> [To do]: An exact transcription of all the data is required; the pictures are to be left out.

══ Excerpted records

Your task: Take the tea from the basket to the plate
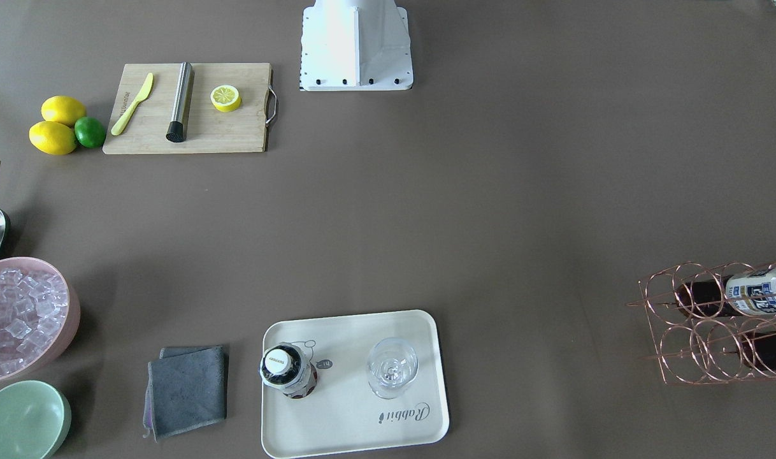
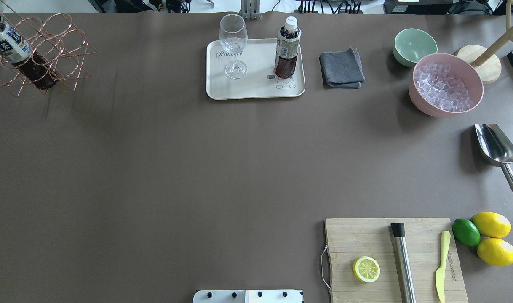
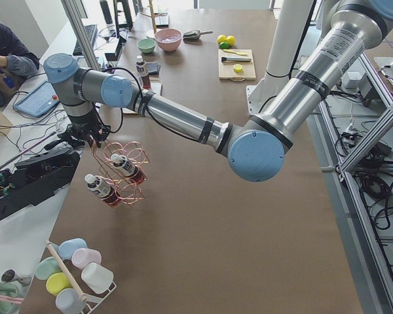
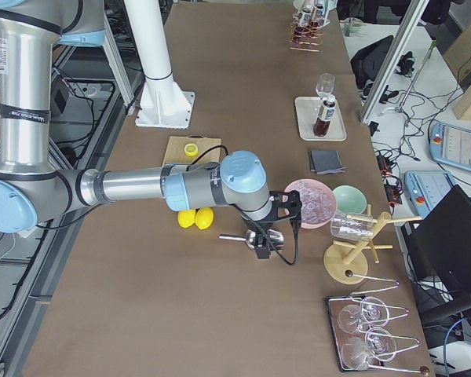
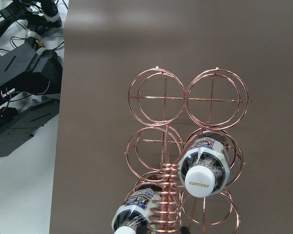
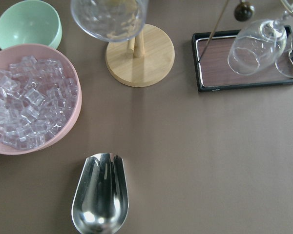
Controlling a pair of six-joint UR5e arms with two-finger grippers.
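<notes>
Hanging over the basket [image 5: 156, 97], the left gripper [image 3: 85, 136] (open or closed, I cannot tell) looks finished, since one tea [image 2: 287, 54] already stands upright on the plate [image 2: 256, 89], ready for serving.

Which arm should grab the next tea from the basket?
Probably the left. The left gripper hangs right above the basket holding two tea bottles, while the right gripper is far off over the metal scoop.
</notes>
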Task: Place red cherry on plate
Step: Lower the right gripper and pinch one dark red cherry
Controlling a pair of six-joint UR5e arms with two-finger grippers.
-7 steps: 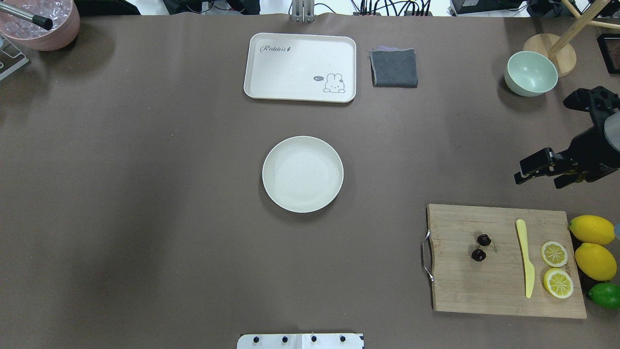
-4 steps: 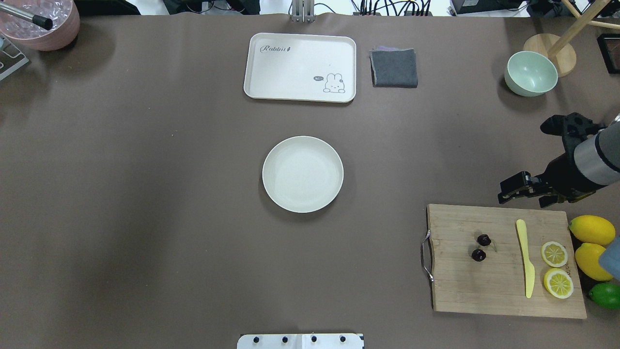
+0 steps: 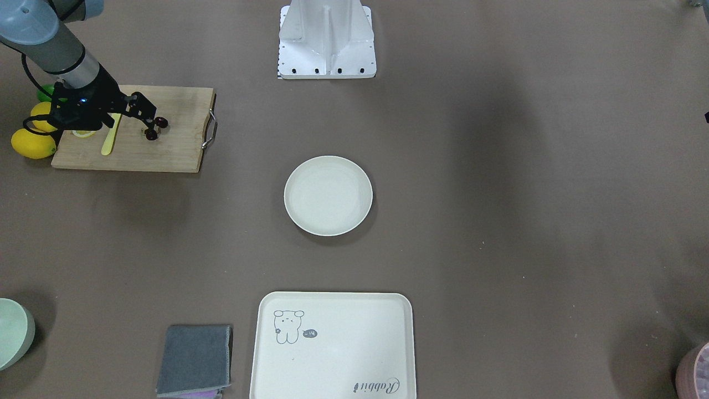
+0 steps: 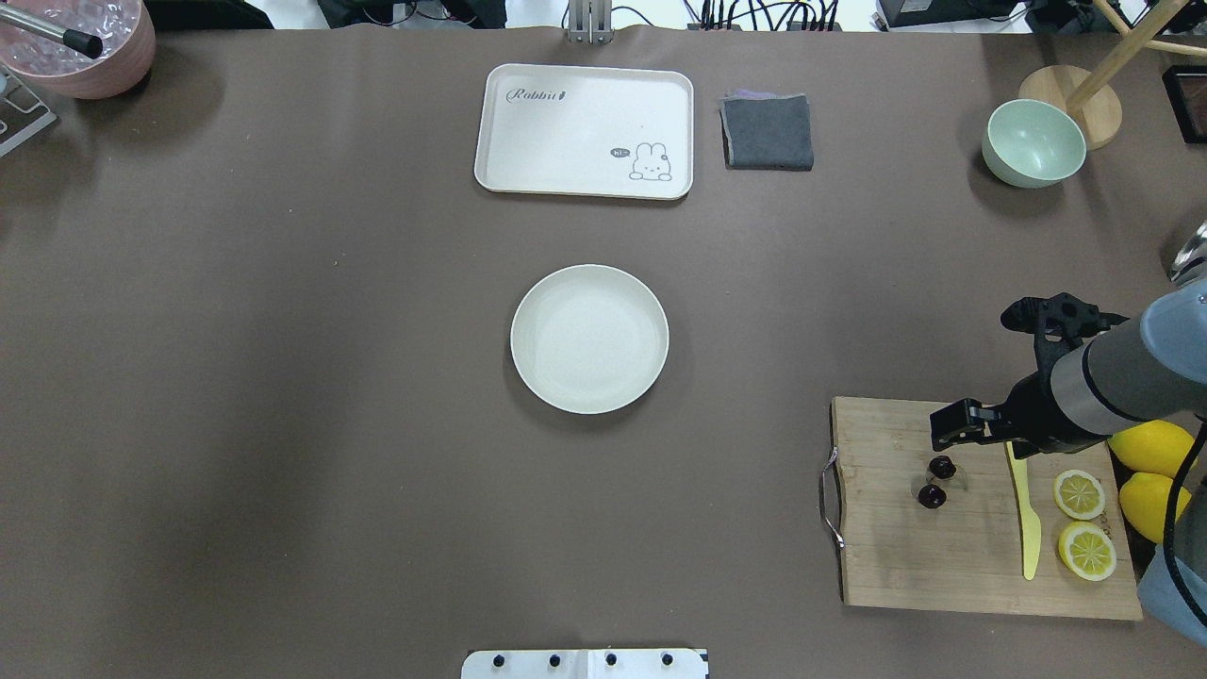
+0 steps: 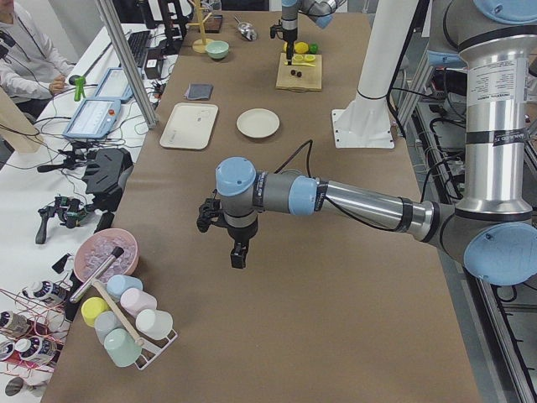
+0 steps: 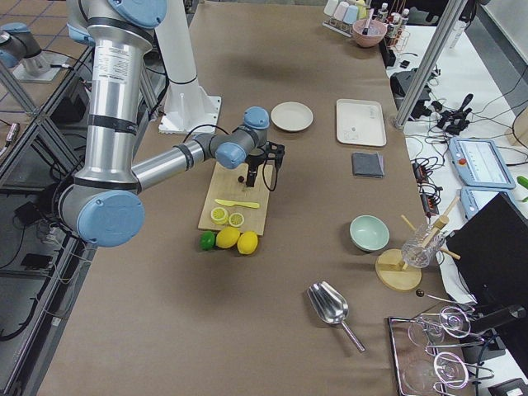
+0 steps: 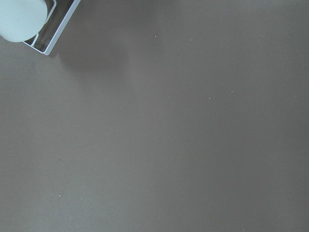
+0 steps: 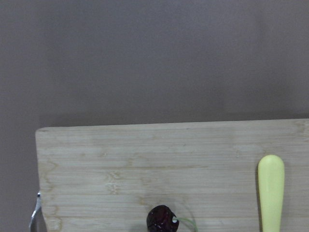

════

> [Task solution]:
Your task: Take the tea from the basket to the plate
Controlling a pair of six-joint UR5e arms with two-finger grippers.
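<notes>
Hanging over the basket [image 5: 156, 97], the left gripper [image 3: 85, 136] (open or closed, I cannot tell) looks finished, since one tea [image 2: 287, 54] already stands upright on the plate [image 2: 256, 89], ready for serving.

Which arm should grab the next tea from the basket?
Probably the left. The left gripper hangs right above the basket holding two tea bottles, while the right gripper is far off over the metal scoop.
</notes>
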Task: Place red cherry on plate
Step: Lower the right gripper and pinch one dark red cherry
Controlling a pair of six-joint UR5e arms with two-finger grippers.
-7 steps: 
-4 steps: 
+0 steps: 
+0 steps: 
+0 steps: 
+0 steps: 
+0 steps: 
+0 steps: 

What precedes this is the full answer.